Given the abundance of signaling molecules and receptors found in caveolae and DRM it has been suggested that they are pre-assembled signal transduction complexes. Caveolae and other DRM are loci for signal molecule communication because they are loci for signal molecule accumulation. To emphasize the role of caveolae in cell signaling we will use an instructive example of a growth factor receptor (platelet derived growth factor receptor: PDGFR) and explore the evidence that caveolae regulate its signal transduction. The PDGFR is a particularly interesting example as it is expressed on bone cells and bone cells are responsive to PDGF.

PDGF receptors (PDGFR) in endothelial cells are associated with caveolae (23-25) , and require intact caveolae for maximum function (23) . In osteoblasts, PDGF treatment causes the phosphorylation of PDGFR in caveolin-enriched membranes and in the membrane at large (Solomon et al., 2000, submitted). It has also been shown that components of the PDGFR signaling cascade (e.g. Raf, Erk, Src) are present in caveolae of endothelial cells (23-25) , cardiomyocytes (28) , and osteoblasts (Solomon et al., 2000, submitted). PDGF treatment of endothelial cells leads to the activation of Erk in caveolae, and caveolae in isolation respond to PDGF by increasing tyrosine phosphorylation and activating Erk (25) . In osteoblasts, treatment of cells with PDGF causes translocation of Raf and Erk2 from the caveolin-enriched membranes to other areas of the cell (Solomon et al., 2000, submitted). Thus, caveolae are important regulators of PDGFR signaling in various cell types including osteoblasts.

What Value is this Information in Understanding Osteoblast Function?

How will the characterization of pre-assembled signaling complexes and caveolae provide fundamental new knowledge pertinent to the function of osteoblasts?

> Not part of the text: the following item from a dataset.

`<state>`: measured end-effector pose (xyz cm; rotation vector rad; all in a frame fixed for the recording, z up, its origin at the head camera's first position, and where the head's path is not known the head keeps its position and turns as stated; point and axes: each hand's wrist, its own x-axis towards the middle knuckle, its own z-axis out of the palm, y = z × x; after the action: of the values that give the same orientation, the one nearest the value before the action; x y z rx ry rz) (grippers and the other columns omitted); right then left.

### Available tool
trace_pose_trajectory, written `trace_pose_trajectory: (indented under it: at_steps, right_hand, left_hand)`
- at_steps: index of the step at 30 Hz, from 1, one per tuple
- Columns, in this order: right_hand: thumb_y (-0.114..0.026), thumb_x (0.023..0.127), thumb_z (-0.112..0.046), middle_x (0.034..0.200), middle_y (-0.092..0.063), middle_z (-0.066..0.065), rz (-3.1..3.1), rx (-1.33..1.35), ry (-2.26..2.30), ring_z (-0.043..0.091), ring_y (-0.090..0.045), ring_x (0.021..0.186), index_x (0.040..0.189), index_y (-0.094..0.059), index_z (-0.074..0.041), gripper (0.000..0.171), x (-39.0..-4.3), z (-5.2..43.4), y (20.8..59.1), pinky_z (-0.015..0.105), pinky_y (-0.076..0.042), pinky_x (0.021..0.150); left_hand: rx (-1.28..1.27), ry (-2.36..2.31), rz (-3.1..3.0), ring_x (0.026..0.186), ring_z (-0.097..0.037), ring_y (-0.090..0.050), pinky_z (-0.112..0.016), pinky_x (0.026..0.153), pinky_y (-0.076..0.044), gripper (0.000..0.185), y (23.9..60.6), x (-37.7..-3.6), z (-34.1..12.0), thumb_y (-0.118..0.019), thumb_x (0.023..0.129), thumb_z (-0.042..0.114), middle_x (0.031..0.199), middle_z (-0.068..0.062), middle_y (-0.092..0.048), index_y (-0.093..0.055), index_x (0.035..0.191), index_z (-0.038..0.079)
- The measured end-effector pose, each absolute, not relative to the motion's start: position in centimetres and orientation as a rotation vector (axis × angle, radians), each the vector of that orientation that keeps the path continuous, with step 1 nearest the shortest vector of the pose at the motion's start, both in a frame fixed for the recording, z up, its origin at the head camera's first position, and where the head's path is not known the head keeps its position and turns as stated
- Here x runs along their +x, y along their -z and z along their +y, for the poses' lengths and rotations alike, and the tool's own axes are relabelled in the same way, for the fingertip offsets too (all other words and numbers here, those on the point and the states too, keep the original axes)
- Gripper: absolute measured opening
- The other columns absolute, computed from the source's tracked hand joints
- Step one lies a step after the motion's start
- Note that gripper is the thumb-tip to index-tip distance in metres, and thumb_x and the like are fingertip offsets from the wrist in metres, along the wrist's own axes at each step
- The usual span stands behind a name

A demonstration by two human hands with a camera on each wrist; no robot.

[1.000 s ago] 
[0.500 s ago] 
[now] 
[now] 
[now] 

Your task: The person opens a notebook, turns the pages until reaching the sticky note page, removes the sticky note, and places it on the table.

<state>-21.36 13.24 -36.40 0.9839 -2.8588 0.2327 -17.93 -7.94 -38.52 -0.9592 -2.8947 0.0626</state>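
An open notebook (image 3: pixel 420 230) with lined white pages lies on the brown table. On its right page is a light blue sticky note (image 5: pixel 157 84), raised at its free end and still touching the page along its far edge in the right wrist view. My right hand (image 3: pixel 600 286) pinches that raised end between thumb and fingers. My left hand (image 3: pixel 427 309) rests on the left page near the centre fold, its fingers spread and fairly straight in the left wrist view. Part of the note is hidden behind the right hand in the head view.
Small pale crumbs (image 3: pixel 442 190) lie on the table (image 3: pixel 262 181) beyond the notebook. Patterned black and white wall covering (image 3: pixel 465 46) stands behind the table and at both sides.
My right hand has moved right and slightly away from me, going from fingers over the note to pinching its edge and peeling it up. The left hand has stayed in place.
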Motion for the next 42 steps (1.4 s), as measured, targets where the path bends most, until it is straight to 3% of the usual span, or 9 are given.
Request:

How may this knowledge enable us to manipulate the function of osteoblasts for the development of new treatment protocols and improvement of current therapeutic approaches to bone disease? PDGF is an important growth factor for osteoblasts that regulates replication and gene expression, furthermore PDGF already is being used to stimulate bone repair in human clinical studies (29) . PDGFR is found in the pre-assembled signaling complexes of osteoblasts, endothelial cells, and myocytes, and receptor localization to these complexes is critical for function. Our recent observations regarding caveolae in osteoblasts reveal new targets for potentially enhancing the positive actions of PDGF while diminishing the negative ones. We may now address questions that previously we did not even know to ask: Are some of the multiple actions of PDGF on osteoblasts delivered by receptors regulated by their distribution into the plasma membrane at large vs. pre-assembled signaling complexes? Can we use this knowledge to promote desired clinical effects of PDGF while discouraging deleterious side-effects? Do the caveolae of osteoblasts regulate signaling from other growth factor receptors? Are the osteogenic effects of cholesterol-low-ering statin drugs (lovastatin, simvastatin) (30) explained by modulated signaling in cholesterol-rich caveolae? Answering these queries is part of our on-going and long-term research goals.

Summary

The discovery of new signaling pathways in osteoblasts and osteoclasts provide a window for understanding the complex interactions of these cells in bone. This new knowledge establishes an exciting foundation for future research into the pharmacological control of bone cells in health and disease.